## About this task
Leaving out the pictures, return word for word the stretch of entries below from the line holding "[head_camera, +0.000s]" through the line holding "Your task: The".

(Entries taken from a collection)

* * * * * * * * *

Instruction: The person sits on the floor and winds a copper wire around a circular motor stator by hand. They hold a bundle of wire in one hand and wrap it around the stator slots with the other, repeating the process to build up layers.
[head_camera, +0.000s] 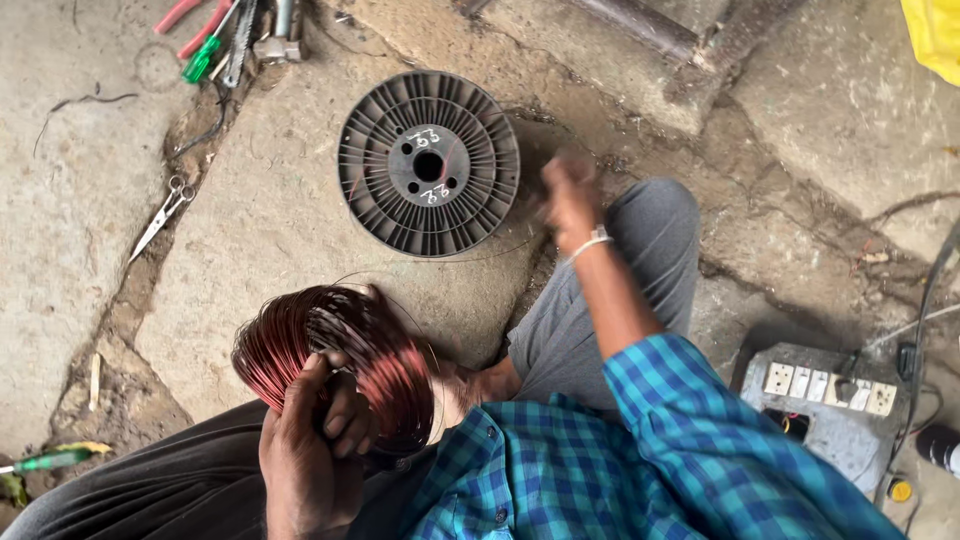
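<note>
Copper-red enamelled wire coil (335, 360), lower left of frame, gripped in my left hand (310, 450); my blurred right hand (570, 195), grip unclear, by the grey ribbed plastic spool (428, 163). I judge steady tension keeps turns neat.

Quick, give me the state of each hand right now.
Left hand: closed, gripping the coil of copper wire.
Right hand: raised beside the black spool, motion-blurred; appears closed, but what it holds cannot be told.

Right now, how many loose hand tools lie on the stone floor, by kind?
Scissors: 1
Green-handled screwdrivers: 2
Red-handled pliers: 1
Total: 4
The metal pieces by the pliers are too cluttered to sort.
</note>
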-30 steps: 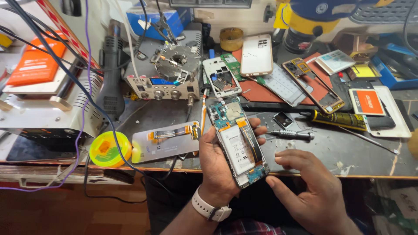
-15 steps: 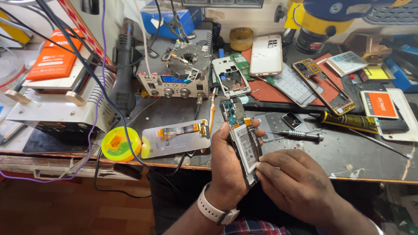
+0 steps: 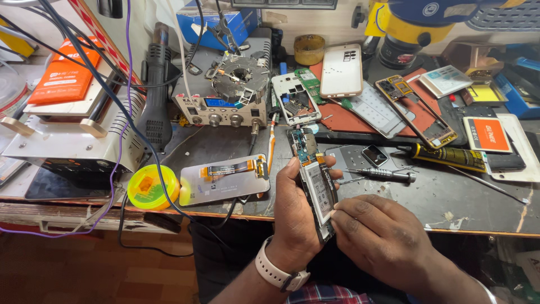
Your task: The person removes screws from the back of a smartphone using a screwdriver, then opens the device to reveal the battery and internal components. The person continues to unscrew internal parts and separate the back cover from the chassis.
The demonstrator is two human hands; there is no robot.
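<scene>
Left hand (image 3: pixel 295 211) grips an opened smartphone with exposed blue circuit board and white battery (image 3: pixel 314 181), held edge-up over the near edge of the cluttered dark table (image 3: pixel 478 197). Right hand (image 3: pixel 378 236), fingers curled, presses a fingertip against the phone's lower battery area; it holds nothing else. Black-handled screwdriver (image 3: pixel 382 175) lies just beyond the phone. Detached grey display panel with orange flex cable (image 3: pixel 225 180) lies left, beside a yellow-green solder spool (image 3: pixel 152 186).
</scene>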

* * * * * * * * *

## Solution
[head_camera, +0.000s] 
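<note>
Copper-red enamelled wire coil (335, 360), lower left of frame, gripped in my left hand (310, 450); my blurred right hand (570, 195), grip unclear, by the grey ribbed plastic spool (428, 163). I judge steady tension keeps turns neat.

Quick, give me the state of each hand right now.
Left hand: closed, gripping the coil of copper wire.
Right hand: raised beside the black spool, motion-blurred; appears closed, but what it holds cannot be told.

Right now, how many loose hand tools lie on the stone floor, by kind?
Scissors: 1
Green-handled screwdrivers: 2
Red-handled pliers: 1
Total: 4
The metal pieces by the pliers are too cluttered to sort.
</note>
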-30 steps: 
-15 steps: 
+0 steps: 
Your task: The person removes screws from the back of a smartphone using a screwdriver, then opens the device to reveal the battery and internal components. The person continues to unscrew internal parts and separate the back cover from the chassis.

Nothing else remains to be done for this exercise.